Nous passions par là pour aller visiter la Grande Muraille. Sur leurs conseils, nous changeons nos plans et irons la visiter à Jiankou 箭扣. Un tronçon non rénové et très peu fréquenté nous y attend. Ils nous avaient prévenus : ça grimpe! La route d'acces fait 1450m de dénivelé positif sur 75km. Toujours dans des paysages magiques (et des falaises hyper accessibles et vierges...) nous roulons jusqu'a l'épuisement pour atterrir dans une petite auberge avec vue sur le "Great Wall". Vous apprendrez peut être ici qu'il n'y a pas qu'un seul et même mur continu en Chine (qui se verrait depuis la lune selon les plus folles rumeurs...) mais plusieurs sections de mur construites à différentes périodes plus ou moins solidement selon les dynasties. Ainsi, dès Zhangjiakou, nous avions vu un muret en pierres le long d'une arête montagneuse (pour être honnête la montagne est bien plus susceptible d'arrêter un envahisseur que le muret). Plus loin, c'est un gros mur en terre version torchis, pas très convainquant pour le "Great" Wall et, depuis plusieurs jours, apparaissaient regulierement des tourelles ou un bout de mur. Ici c'est beaucoup plus impressionnant, bien qu'on ne comprenne toujours pas la logique d'avoir construit cela là haut. La montagne fait déjà office d'obstacle naturel et quelle prouesse cela a dû être de faire tenir ce mur sur ces éperons rocheux...
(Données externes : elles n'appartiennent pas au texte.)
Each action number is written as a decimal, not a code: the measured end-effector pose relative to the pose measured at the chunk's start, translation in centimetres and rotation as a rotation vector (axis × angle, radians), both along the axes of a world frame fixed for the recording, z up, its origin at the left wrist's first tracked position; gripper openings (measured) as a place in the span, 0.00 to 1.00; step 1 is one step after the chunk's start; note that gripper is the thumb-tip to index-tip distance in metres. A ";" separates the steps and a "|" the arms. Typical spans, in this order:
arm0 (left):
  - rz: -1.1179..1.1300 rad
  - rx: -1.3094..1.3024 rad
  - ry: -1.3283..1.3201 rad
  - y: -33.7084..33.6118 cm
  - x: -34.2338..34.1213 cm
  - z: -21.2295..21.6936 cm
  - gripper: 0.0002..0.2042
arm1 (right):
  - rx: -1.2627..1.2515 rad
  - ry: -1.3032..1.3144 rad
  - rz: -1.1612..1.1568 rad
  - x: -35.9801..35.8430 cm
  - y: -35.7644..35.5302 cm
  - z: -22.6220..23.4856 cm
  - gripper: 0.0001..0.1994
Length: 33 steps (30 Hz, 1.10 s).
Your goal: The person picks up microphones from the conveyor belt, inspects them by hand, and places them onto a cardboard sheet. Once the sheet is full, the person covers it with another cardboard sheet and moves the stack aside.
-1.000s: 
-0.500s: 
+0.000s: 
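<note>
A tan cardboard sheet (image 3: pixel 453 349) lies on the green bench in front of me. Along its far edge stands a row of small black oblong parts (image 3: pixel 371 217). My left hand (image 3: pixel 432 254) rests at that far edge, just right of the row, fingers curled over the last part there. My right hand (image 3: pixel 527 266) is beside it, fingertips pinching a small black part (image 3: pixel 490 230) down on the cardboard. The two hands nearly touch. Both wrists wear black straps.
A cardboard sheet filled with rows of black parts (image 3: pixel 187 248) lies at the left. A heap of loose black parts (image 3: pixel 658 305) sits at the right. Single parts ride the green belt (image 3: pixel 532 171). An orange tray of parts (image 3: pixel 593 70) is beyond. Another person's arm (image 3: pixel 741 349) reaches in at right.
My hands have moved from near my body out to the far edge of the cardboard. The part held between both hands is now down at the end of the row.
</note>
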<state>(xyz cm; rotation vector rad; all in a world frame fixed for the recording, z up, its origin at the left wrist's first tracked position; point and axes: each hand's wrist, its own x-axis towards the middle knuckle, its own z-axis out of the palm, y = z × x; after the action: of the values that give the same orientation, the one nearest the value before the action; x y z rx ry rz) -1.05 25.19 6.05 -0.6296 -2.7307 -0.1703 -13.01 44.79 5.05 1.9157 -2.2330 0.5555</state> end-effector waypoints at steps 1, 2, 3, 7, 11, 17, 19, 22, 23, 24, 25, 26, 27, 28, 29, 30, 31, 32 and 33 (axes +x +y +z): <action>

Nous y passons une pleine journée de randonnée et de grimpouille pour aller de tourelle en tourelle sur un mur de 600 ans réinvesti par la végétation. Anecdote dans la catégorie "c'est la Chine" : des panneaux indiquent partout l'interdiction d'accès au site, pourtant nous avons payé un droit d'entrée dans la vallée, croisons des chemins de randonnée sur le mur ainsi qu'une dizaine de randonneurs qui les arpentent.

Le tourisme se développe dans le village et, malheureusement, les déchets sur le mur aussi. On se ruine les jambes en profitant de ce lieu incroyable et nous voilà bien courbaturés pour parcourir la dernière étape qui nous sépare de Pékin.